Oldham’s Suranne Jones on creating Scott and Bailey
PUBLISHED: 12:51 07 October 2014 | UPDATED: 16:57 24 October 2015
© Ben Blackall 2014
Oldham-born Suranne Jones talks to Paul Taylor about her idea for Lancashire’s answer to Cagney and Lacey. It proved so popular, it’s back for a fourth series.
In the busy world of TV cop drama, Suranne Jones has created something never seen before - a female detective who is just like one of the lads.
We have seen plenty of women - from Miss Marple to Helen Mirren’s Jane Tennison in Prime Suspect - who could out-sleuth the men. But none, until Scott & Bailey’s DC Rachel Bailey, could also outdo the men for boozing, ill-advised relationships, dishevelment and domestic chaos.
While Manchester-born Lesley Sharp is a wise owl as DC Janet Scott, DC Bailey is more a bull in a china shop. Does Suranne have an affection for this troubled but brilliant character?
‘Yes, I do,’ she says. ‘She’s multi-faceted. She’s very good at her job, but she has lots of issues, hormones flying everywhere. She’s emotionally stunted but yet very bright. She’s trapped by her history of her family and wanting to better herself.’
Much of what makes Bailey such a compelling character was envisaged right from the start by Suranne and her friend and fellow actor Sally Lindsay, who dreamed up the concept of the drama together.
‘We talked it through then put it on paper, wrote characters and their personality,’ says Suranne, who is 36. ‘Then we wrote a treatment about what we thought the programme should be about, and we felt it should be about their home life and work and how one affects the other, so that it’s a three-dimensional piece.’
This was then brought to life by writer Sally Wainwright, whose other recent successes have included Happy Valley and Last Tango in Halifax. A new series of eight episodes of Scott & Bailey began in September, and the drama is now so beloved that ITV’s director of drama Steve November said recently: ‘ITV Drama without Scott & Bailey would be unthinkable’.
Aside from Suranne, Lesley and Amelia Bulmore as their boss DCI Gill Murray, Scott & Bailey’s other undoubted star is the moody locations - not just Manchester landmarks, but anonymous streets, with a liberal helping of old mills and factories, in towns such as Oldham, Bury, Rochdale and Ashton-under-Lyne.
‘Sally Wainwright does not just write on the page. The setting, the landscape, the buildings are a part of her writing,’ says Suranne. ‘Last Tango in Halifax, Unforgiven, Scott & Bailey - they all have a certain look and a certain feel.’
For Suranne, filming on location in Oldham was a simple matter of coming home. She was brought up on Foxdenton Lane in Chadderton - daughter of Chris, an engineer, and Jenny, a secretary - and one of her earliest memories is of cows from the nearby farm looking through the window as the family sat down to eat. She went to Cardinal Langley RC High School in Middleton. Childhood in Oldham was, she says, ‘very positive’.
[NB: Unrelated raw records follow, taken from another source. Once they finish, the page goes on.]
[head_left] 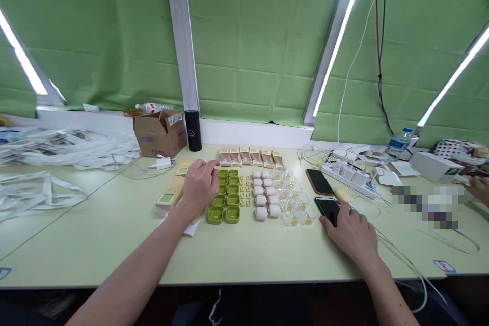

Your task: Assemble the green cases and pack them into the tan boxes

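Observation:
My left hand (200,186) hovers or rests with curled fingers at the left edge of the green square dishes (233,214); what is under its fingertips is hidden. Flat cream cartons (168,197) with green labels lie partly beneath that hand and wrist. On the right, my right hand (353,232) grips a dark smartphone (327,209), thumb on its near edge and fingers along its right side. Between my hands run double columns of small yellow pieces (245,193), pinkish-white rounded jars (261,213) and clear plastic covers (291,218).
A row of open cream boxes (234,157) stands behind the dishes. A second phone (320,182), a power strip (349,179) and loose cables lie right. Back left are a cardboard box (160,135) and black cylinder (193,131). Another person's hand (479,188) shows far right.

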Motion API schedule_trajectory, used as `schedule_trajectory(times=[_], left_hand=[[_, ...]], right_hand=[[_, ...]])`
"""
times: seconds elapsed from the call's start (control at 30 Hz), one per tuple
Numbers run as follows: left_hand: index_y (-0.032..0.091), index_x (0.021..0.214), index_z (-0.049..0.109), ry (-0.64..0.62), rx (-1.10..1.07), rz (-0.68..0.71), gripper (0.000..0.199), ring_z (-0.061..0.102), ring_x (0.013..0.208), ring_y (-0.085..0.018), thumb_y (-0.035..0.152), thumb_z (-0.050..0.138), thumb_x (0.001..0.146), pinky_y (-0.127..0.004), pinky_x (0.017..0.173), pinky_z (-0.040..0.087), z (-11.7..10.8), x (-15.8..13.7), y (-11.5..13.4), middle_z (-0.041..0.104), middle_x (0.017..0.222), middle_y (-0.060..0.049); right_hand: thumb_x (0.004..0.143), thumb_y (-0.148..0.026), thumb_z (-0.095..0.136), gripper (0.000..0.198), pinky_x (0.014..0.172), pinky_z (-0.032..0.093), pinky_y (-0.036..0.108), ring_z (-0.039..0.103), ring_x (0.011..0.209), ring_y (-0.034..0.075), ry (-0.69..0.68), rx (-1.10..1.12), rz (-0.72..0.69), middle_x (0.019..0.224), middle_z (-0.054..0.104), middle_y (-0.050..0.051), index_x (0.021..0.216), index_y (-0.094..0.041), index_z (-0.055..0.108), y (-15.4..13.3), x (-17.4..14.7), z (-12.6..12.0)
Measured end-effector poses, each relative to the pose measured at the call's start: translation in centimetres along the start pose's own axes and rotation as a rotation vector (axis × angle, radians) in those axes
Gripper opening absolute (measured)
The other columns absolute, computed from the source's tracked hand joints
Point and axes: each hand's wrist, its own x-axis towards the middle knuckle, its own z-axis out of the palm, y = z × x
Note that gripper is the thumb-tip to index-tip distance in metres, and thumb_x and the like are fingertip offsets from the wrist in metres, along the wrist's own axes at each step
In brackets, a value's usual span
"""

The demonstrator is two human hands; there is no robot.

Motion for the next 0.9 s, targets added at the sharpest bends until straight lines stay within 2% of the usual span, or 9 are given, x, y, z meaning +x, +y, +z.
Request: schedule_trajectory(times=[0.43,0.63,0.73,0.8,0.9], left_hand=[[0.016,0.109,0.067,0.022,0.043,0.037,0.019,0.061,0.084,-0.027,0.013,0.051,0.099,-0.04,0.079,0.047,0.1,0.0,-0.1,0.065,0.077,-0.006],[0.017,0.109,0.067,0.017,0.04,0.027,0.019,0.061,0.084,-0.027,0.013,0.052,0.099,-0.04,0.08,0.046,0.0,0.0,-0.1,0.065,0.077,-0.006],[0.018,0.108,0.068,0.012,0.041,0.012,0.019,0.062,0.085,-0.027,0.014,0.052,0.099,-0.04,0.08,0.046,0.0,0.0,-0.1,0.066,0.078,-0.006],[0.017,0.108,0.068,0.014,0.044,0.012,0.018,0.062,0.086,-0.027,0.014,0.052,0.099,-0.04,0.08,0.046,0.1,0.0,-0.2,0.065,0.078,-0.006],[0.018,0.107,0.068,0.013,0.04,0.012,0.018,0.061,0.085,-0.027,0.015,0.052,0.099,-0.04,0.079,0.046,0.1,0.1,-0.3,0.065,0.076,-0.005]], right_hand=[[0.096,-0.049,0.058,0.062,0.09,0.048,0.049,0.07,0.111,0.045,0.055,0.004,0.007,0.112,0.072,0.026,0.14,-0.006,0.047,-0.4,0.3,-0.2],[0.097,-0.058,0.055,0.068,0.092,0.049,0.053,0.069,0.113,0.047,0.095,0.056,-0.013,0.117,0.073,0.027,0.143,-0.008,0.046,0.1,-0.3,0.1],[0.097,-0.067,0.049,0.074,0.091,0.052,0.054,0.07,0.113,0.046,0.061,0.177,-0.022,0.123,0.072,0.026,0.145,-0.011,0.044,1.5,-0.1,0.3],[0.097,-0.069,0.046,0.073,0.086,0.055,0.05,0.073,0.111,0.042,-0.004,0.333,-0.003,0.13,0.071,0.023,0.147,-0.017,0.042,2.9,0.4,0.6],[0.094,-0.061,0.052,0.062,0.083,0.057,0.042,0.075,0.105,0.031,-0.07,0.579,0.021,0.143,0.065,0.016,0.144,-0.026,0.044,5.2,1.2,1.0]])
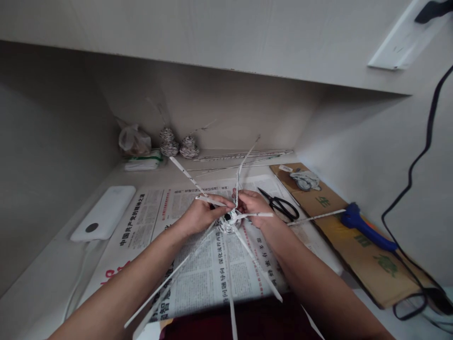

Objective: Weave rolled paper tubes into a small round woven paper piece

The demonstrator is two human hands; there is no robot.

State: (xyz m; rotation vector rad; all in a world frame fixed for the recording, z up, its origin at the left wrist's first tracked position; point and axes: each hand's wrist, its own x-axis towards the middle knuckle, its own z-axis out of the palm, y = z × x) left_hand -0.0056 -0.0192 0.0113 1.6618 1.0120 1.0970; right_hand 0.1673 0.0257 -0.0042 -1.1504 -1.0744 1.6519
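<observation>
A small round weave of rolled newspaper strips (226,227) is between my hands, with several long paper strips sticking out of it on all sides. My left hand (200,215) is closed on its left side, thumb and fingers at the rim. On the far right side, my right hand (254,203) has its fingers closed at the base of an upright paper strip (239,177). A dark hole shows in the middle of the weave. My fingers partly hide its far edge. Spread newspaper (205,269) lies under the work.
Black-handled scissors (285,208) lie right of my right hand. A blue glue gun (368,231) rests on brown cardboard (325,208). Two woven gourd shapes (189,148) and a plastic bag (134,140) stand at the back. A white power bank (106,212) lies left. A shelf board (212,38) overhangs.
</observation>
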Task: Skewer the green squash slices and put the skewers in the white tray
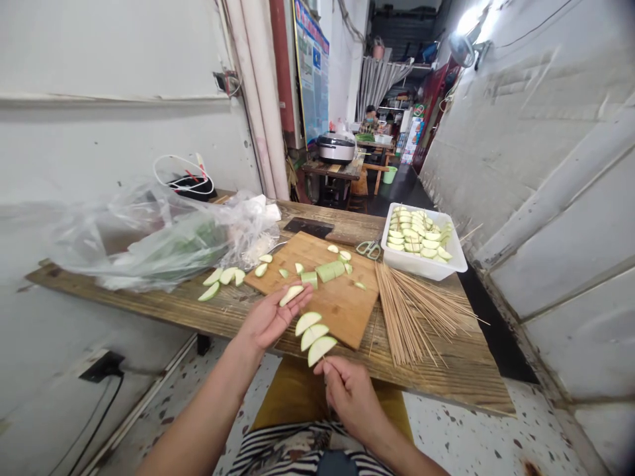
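My left hand (272, 320), palm up with the fingers loosely curved, holds a pale half-round zucchini slice (291, 295) above the near edge of the cutting board. Closed around the lower end of a thin wooden skewer is my right hand (351, 391); most of the skewer is hidden. Three zucchini slices (314, 335) are threaded on it, just right of my left hand and apart from the slice there. On the wooden cutting board (342, 317) lie cut zucchini chunks (330, 270) and several loose slices.
Bare bamboo skewers (404, 317) fan out on the right of the table. Behind them stands a white tub (426, 264) of skewered slices, with scissors (370, 249) beside it. Plastic bags (163, 231) and more slices (218, 283) lie left. A person (370, 124) sits far back.
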Demonstrator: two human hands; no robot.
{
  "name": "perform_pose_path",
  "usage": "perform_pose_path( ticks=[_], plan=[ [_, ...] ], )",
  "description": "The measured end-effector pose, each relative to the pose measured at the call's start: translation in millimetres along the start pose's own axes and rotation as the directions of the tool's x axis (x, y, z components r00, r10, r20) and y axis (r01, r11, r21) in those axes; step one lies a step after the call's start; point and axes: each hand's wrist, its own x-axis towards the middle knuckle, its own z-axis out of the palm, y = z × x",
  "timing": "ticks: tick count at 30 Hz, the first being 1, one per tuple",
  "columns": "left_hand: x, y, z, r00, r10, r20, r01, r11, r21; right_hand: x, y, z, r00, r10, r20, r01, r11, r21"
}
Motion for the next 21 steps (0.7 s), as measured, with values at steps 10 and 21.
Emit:
perform_pose_path(
  ticks=[10,21],
  plan=[
    [1.7,2.2,-0.1,0.998,-0.025,-0.053,0.028,0.998,0.057,-1.6,-3.4,-1.5,1.000,0.012,0.013,-0.013,0.999,0.040],
    [3.1,1.4,0.8,0.997,-0.034,-0.073,0.041,0.995,0.089,-4.2,-1.4,-2.0,0.999,0.015,0.034,-0.017,0.999,0.045]
  ],
)
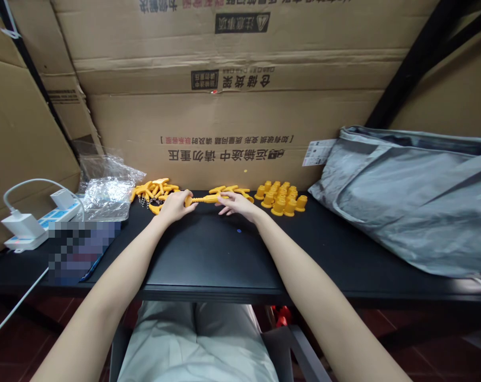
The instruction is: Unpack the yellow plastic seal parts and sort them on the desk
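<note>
A yellow plastic piece with a ribbed shaft and a thicker sleeve (206,199) stretches level between my two hands, just above the black table. My left hand (175,206) is closed round its left end. At the sleeve's right end, my right hand (242,205) grips with thumb and fingers, the lower fingers loosely bent. Beside my left hand lies a heap of yellow T-shaped handles (155,187) with small metal chains. Several more yellow T-shaped pieces (229,189) rest behind my right hand. To the right stands a group of yellow flanged caps (279,204).
A big grey bag (403,201) takes up the table's right side. On the left are clear plastic wrapping (107,191), a blurred-out flat item (83,252), and a white power strip (61,215) with cables. A cardboard wall (232,116) closes off the back.
</note>
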Tool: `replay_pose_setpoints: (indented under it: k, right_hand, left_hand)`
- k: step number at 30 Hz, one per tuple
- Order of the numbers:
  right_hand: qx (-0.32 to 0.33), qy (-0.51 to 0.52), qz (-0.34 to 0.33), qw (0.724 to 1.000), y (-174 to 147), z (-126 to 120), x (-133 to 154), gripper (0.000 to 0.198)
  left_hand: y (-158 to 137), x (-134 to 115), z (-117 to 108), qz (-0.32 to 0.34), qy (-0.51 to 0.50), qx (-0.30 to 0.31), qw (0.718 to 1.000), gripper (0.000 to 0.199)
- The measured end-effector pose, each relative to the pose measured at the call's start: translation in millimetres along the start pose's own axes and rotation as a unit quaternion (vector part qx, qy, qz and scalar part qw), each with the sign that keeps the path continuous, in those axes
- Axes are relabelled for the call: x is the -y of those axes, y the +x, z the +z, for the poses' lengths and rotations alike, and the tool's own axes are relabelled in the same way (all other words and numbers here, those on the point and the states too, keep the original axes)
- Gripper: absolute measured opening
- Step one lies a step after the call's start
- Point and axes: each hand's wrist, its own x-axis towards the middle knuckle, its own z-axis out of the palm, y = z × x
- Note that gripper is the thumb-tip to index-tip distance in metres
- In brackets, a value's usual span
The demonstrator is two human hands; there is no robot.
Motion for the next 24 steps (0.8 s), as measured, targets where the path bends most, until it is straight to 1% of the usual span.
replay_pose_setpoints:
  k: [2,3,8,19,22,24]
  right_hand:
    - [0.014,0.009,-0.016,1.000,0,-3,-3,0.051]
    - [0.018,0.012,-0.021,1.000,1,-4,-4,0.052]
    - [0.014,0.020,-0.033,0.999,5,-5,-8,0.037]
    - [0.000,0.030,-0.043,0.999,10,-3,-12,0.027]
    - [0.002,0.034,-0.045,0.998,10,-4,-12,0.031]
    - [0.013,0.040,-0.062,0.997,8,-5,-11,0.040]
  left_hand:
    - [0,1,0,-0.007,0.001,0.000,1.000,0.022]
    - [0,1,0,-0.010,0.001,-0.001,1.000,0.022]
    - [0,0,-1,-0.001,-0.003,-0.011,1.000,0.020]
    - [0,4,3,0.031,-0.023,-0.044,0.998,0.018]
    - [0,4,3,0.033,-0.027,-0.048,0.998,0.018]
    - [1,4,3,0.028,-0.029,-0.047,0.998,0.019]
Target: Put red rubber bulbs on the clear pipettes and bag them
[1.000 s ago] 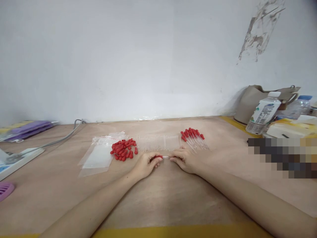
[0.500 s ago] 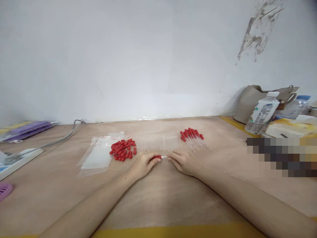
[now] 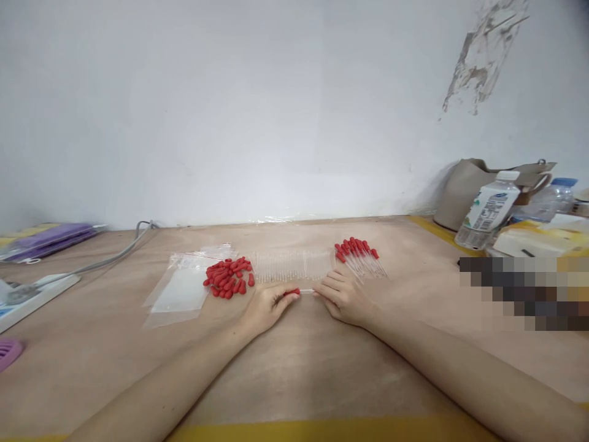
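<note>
Red bulb pinched in left hand, clear tube in right hand, its fingers now more fanned.

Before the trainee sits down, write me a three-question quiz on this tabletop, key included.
1. True or false: the left hand holds a red bulb.
2. The loose red bulbs lie nearest to: A) the white-capped bottle; B) the plastic bags; C) the power strip.
3. Fill in: the bulb-topped tubes lie to the ____ of the row of clear tubes.

Key: 1. True. 2. B. 3. right.
</note>
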The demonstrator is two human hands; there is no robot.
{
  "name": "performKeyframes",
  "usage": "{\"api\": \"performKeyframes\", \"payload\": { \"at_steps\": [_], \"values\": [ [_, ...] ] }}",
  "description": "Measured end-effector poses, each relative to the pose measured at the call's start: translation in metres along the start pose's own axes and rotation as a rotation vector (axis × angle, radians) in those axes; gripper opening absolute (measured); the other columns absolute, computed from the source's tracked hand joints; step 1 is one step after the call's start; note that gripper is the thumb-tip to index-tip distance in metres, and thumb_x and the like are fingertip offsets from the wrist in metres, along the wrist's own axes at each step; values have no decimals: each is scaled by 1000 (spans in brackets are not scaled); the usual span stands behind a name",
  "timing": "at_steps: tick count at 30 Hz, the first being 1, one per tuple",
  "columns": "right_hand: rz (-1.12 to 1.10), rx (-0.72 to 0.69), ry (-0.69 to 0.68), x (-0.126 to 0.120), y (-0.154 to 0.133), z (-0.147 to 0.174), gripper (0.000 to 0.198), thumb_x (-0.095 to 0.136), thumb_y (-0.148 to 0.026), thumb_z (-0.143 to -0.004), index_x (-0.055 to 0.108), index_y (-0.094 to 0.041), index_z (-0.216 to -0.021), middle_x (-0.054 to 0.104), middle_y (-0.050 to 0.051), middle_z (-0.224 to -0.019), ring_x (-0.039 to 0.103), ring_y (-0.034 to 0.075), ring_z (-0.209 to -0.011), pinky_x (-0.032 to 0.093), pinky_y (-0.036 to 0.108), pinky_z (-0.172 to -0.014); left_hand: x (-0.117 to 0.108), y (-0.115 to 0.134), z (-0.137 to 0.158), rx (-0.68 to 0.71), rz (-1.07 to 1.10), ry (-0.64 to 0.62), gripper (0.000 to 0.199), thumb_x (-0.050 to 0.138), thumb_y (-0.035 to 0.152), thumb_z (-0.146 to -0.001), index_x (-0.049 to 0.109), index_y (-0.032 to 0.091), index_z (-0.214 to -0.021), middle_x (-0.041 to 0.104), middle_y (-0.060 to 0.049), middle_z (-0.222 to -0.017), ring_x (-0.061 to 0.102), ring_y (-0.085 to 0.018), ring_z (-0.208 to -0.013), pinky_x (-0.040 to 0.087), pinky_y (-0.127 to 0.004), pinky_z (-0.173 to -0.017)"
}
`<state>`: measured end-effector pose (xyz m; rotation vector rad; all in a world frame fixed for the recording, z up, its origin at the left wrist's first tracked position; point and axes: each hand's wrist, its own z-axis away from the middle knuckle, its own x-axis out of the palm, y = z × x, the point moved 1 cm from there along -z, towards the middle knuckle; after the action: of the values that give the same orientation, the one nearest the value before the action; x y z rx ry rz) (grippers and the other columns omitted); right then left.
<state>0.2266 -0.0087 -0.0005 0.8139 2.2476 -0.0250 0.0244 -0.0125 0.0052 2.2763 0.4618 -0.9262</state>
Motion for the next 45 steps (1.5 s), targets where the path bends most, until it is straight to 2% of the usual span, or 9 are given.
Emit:
{"api": "performKeyframes", "payload": {
  "at_steps": [18, 25, 30, 34, 36, 38, 41, 43, 45],
  "values": [
    [-164, 121, -77, 12, -5, -1, 30, 35, -22, -89, 53, -15, -66, 53, 3, -60, 44, 13, -59, 34, 26, -60, 0, 2, 1, -11, -25, -105, 21, 47, 29, -85, 64, 20, -93, 67, -1, -77, 60, -13, -67, 45, -24, -63],
    [-207, 199, -134, 14, -3, 0, 29, 34, -26, -90, 58, -15, -76, 57, 4, -67, 48, 13, -64, 36, 25, -63, 1, 1, 0, 26, -14, -60, 19, 49, 27, -84, 64, 20, -93, 68, -2, -83, 62, -15, -74, 47, -25, -67],
    [-129, 178, -269, 0, -5, -11, 25, 38, -24, -88, 59, -16, -75, 60, 4, -69, 50, 15, -69, 34, 28, -68, 3, -2, -1, 49, -39, 3, 16, 51, 25, -83, 63, 18, -91, 67, -3, -84, 61, -15, -77, 48, -26, -71],
    [3, 136, -319, -7, 8, -14, 20, 42, -21, -84, 61, -17, -77, 61, 4, -69, 50, 17, -72, 30, 31, -70, 2, -5, 1, 1, -107, 82, 27, 51, 20, -81, 53, 19, -108, 61, -5, -98, 58, -16, -85, 47, -29, -76],
    [49, 286, -274, -8, 25, -9, 21, 42, -22, -84, 61, -17, -78, 62, 5, -71, 51, 17, -73, 30, 30, -70, 0, -6, 2, -57, -154, 123, 40, 53, 20, -79, 43, 20, -119, 55, -7, -108, 55, -18, -92, 46, -33, -80],
    [121, 599, -172, -8, 47, 0, 23, 42, -25, -83, 63, -17, -78, 63, 6, -72, 52, 17, -71, 31, 30, -68, -1, -6, 2, -88, -172, 111, 47, 54, 19, -77, 39, 22, -122, 51, -8, -112, 52, -20, -97, 45, -35, -82],
    [213, 1014, -134, -9, 77, 16, 26, 43, -34, -80, 63, -19, -72, 64, 6, -71, 55, 19, -68, 30, 31, -67, 0, -5, 1, -78, -157, 28, 42, 52, 17, -78, 41, 22, -118, 51, -7, -108, 51, -20, -98, 45, -35, -82],
    [243, 1159, -160, -9, 89, 24, 28, 44, -38, -78, 63, -20, -66, 63, 5, -66, 56, 21, -68, 29, 33, -69, 1, -5, 0, -72, -146, -6, 37, 50, 17, -79, 44, 22, -114, 51, -6, -106, 52, -20, -95, 45, -34, -81],
    [254, 1213, -188, -7, 95, 29, 30, 45, -41, -76, 62, -20, -62, 62, 5, -62, 56, 22, -67, 28, 35, -71, 2, -6, 0, -67, -143, -11, 31, 50, 17, -79, 47, 21, -110, 52, -6, -104, 53, -19, -93, 45, -34, -80]
  ]
}}
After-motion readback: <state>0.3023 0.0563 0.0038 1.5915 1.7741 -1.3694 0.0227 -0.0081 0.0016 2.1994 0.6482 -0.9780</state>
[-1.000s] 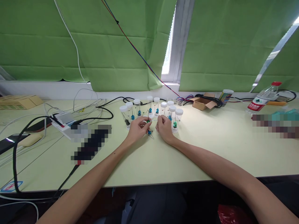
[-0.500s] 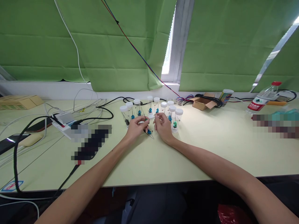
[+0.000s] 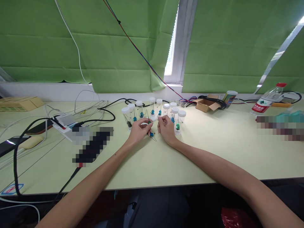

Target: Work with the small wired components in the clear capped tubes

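Presently pinching a green piece (image 3: 149,122) in left hand (image 3: 139,130), just beyond the blue piece (image 3: 151,134); curling right hand (image 3: 166,129) right of it, cannot tell if holding anything.

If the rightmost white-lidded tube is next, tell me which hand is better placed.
Probably the right hand: it is beside that tube, while the left hand is farther and pinches a green piece.
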Available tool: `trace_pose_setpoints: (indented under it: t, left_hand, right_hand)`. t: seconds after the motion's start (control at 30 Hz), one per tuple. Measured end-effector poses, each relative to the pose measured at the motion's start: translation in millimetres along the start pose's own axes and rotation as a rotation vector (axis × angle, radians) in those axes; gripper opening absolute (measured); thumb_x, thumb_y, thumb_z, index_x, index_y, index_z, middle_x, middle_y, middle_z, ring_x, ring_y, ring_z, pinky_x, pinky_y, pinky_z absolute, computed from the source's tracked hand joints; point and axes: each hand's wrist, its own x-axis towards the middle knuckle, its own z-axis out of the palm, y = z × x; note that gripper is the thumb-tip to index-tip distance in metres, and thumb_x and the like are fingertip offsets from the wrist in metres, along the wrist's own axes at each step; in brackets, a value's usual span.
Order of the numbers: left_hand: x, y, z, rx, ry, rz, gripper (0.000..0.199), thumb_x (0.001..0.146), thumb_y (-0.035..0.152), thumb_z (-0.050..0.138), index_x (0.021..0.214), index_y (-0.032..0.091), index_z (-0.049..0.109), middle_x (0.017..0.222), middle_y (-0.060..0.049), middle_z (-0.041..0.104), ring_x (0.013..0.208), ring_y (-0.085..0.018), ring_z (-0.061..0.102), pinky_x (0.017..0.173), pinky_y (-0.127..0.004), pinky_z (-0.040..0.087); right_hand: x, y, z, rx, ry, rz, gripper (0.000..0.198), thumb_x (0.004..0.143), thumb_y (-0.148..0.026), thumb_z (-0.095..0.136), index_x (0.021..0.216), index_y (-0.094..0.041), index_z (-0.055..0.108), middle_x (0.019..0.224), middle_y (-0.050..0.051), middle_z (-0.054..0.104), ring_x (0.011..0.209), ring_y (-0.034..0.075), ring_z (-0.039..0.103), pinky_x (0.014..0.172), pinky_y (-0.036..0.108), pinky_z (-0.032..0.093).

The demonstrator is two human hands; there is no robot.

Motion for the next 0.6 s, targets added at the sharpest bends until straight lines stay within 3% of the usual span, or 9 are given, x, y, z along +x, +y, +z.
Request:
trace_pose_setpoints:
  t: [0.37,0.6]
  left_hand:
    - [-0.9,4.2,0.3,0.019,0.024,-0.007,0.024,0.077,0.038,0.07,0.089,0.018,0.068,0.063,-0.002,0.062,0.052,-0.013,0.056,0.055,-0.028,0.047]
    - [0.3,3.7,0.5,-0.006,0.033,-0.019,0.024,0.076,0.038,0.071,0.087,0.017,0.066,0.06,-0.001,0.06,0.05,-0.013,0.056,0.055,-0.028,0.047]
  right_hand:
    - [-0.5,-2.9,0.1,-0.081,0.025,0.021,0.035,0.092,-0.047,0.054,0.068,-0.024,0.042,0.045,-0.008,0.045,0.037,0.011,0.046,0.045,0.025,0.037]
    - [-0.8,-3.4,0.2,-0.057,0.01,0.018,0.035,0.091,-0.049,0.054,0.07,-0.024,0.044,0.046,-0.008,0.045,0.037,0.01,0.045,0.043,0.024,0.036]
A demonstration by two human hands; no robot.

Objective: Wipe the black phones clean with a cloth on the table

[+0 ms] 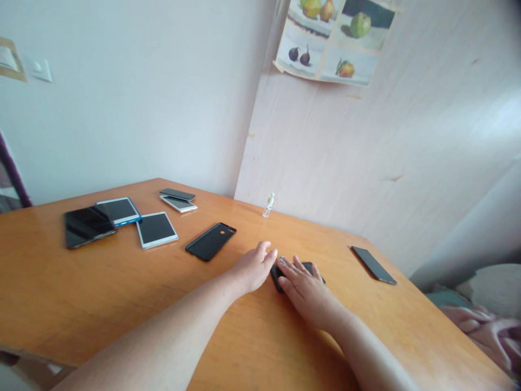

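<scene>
My right hand (303,288) lies flat, fingers spread, on top of a dark phone (278,278) and covers most of it. Just left of that phone is my left hand (258,267), its fingers stretched out and partly hidden behind one another; nothing shows in it. Whether the left hand touches the phone's edge I cannot tell. Beyond and left of my left hand, a black phone case (209,243) rests with its hollow side up and a camera hole near the far end.
On the wooden table (163,304), several tablets, one of them white (158,229), lie at the left. Two stacked phones (178,200) are farther back. A small clear bottle (268,205) stands near the wall. Another phone (373,265) lies by the right edge.
</scene>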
‘I went to Oldham Theatre Workshop from being ten, and that was a blessing because it developed skills through singing lessons and going to auditions,’ she says. ‘I’d tried lots of things before that - tap-dancing, music, and none of it stuck. I thank Oldham Theatre Workshop for giving me the opportunity to develop in what is now my career.’
By the age of 16, Suranne was touring in the play Rita Sue and Bob Too, and by 21 she was a Coronation Street regular.
Today, she divides her time between homes in London and Manchester, with Scott & Bailey bringing her back home for five months of every year. ‘My family’s there. I love my area. It’s very friendly. People know me because of Corrie.
‘And because of Scott & Bailey, they feel I am a representative of Manchester. That’s a nice feeling, and it’s always lovely to go back.’
Though the love life of DC Rachel Bailey is up for discussion, Suranne’s own is not. (She has reportedly just got engaged to magazine editor Laurence Akers). Nor does she loom large in the gossip columns. Is it a conscious effort on her part to avoid the paparazzi haunts?
‘I just live a normal life,’ says Suranne. ‘I probably go to the same bars and coffee houses you do. There are not as many paparazzi opportunities in the Co-op in south Manchester.’